Under the new law, donations of up to $4 million to approved hospitals will be eligible for tax credit. However, the credit will be awarded on a first-come, first-serve basis and is set to expire after three years.

The statewide cap of tax credits will be $50 million in 2017, $60 million in 2018 and $70 million in 2019. The program, as it stands, will remain in place through 2019.

The Georgia Department of Community Health and the Georgia Department of Revenue recently drafted rules and regulations for the implementation of the tax credit and also posted a tentative list on the DCH website of hospitals that should qualify for the program.

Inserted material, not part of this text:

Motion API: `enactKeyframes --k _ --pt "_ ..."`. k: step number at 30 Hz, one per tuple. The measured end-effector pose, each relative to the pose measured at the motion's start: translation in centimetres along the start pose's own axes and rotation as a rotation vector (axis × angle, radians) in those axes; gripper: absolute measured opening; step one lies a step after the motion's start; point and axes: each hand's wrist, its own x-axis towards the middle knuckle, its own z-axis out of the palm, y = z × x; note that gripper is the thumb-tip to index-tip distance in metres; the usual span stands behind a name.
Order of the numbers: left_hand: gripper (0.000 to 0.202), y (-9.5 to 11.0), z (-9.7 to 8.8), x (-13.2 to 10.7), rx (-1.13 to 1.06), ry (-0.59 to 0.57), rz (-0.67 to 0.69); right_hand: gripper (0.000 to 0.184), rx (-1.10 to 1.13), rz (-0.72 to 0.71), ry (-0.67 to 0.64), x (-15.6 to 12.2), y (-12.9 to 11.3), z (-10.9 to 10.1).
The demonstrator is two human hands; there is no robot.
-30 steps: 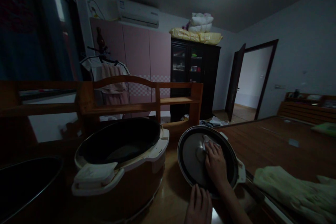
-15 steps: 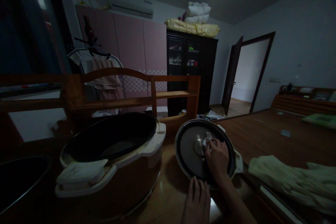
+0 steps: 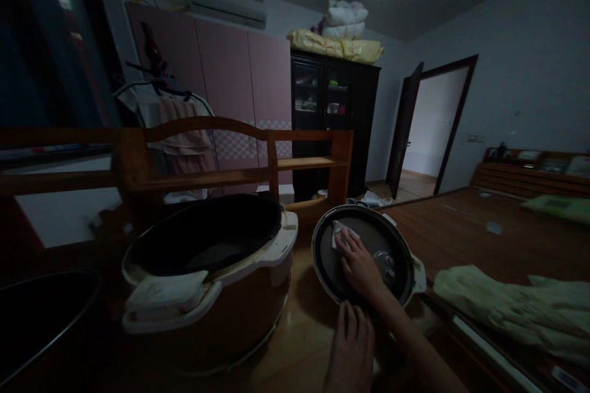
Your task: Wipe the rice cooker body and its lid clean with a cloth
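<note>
The round lid (image 3: pixel 374 230) lies on my wooden surface (image 3: pixel 297 313), its dark grey face turned up toward me, ringed in black with a pale outer rim and pale tabs along its right side. A shiny circular fitting (image 3: pixel 385 265) sits on that face, near my right wrist. Under my right fingers (image 3: pixel 349 242), the small crumpled white cloth (image 3: pixel 338 232) touches the face's left part.

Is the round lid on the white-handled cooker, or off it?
Off: the lid is beside the cooker, whose dark inside shows uncovered; the right hand holds a white cloth against the lid.
</note>
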Motion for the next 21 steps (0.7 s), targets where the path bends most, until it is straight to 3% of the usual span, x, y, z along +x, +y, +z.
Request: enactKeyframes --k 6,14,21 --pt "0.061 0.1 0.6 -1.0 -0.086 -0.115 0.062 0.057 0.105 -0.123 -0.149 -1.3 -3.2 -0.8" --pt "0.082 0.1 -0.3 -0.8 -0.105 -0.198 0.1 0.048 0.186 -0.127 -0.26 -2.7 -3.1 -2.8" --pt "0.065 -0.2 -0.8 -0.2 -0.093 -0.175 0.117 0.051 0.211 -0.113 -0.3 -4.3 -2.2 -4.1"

Each potentially eligible hospital must submit a five-year plan detailing its financial viability and stability, which may reduce the number of qualifying hospitals.

They also will be required to submit monthly reports of donations received and how the money is spent.

Taxpayers, too, have some hoops to jump through.

Due to the annual caps, tax credits must be pre-approved and interested residents must submit an online form to the Georgia Tax Center prior to making a donation.

They will then be required to report the actual amount of each donation within 30 days, or their credit will likely be denied.

This is a step in the right direction for Georgia’s health care system, Duncan said.

“This innovative piece of legislation has put Georgia at the forefront of the national conversation for rural health care reform,” Duncan said, “and has positioned our state to bring broader health care solutions to the table on a national level.”